TASK REQUIREMENTS
Retype the data that follows exactly. No pictures belong in the copy.

Start of COLLECTED MATERIAL

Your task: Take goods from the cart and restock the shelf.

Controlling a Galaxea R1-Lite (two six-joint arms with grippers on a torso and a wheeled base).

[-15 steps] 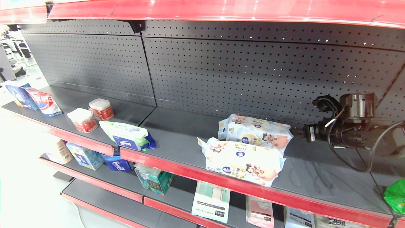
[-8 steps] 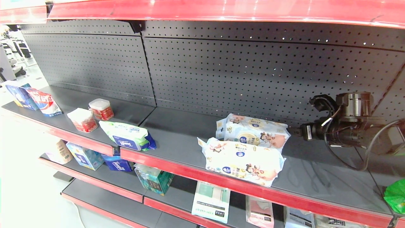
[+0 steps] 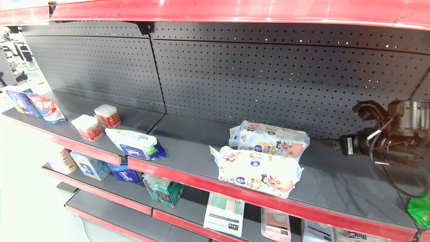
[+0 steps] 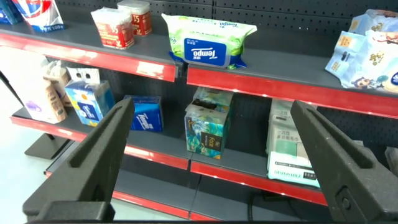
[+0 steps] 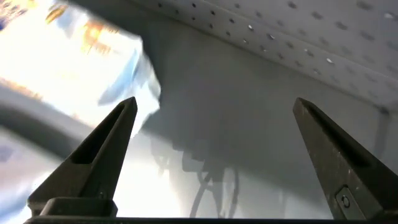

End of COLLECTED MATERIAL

COMPLETED TASK
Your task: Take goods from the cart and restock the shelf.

Controlling a Galaxea R1-Lite (two six-joint arms with grippers on a torso and a wheeled base).

[-15 steps] 
[-8 steps] 
[+0 steps] 
[+0 steps] 
[+0 steps] 

That completes the answer, and no more is expected.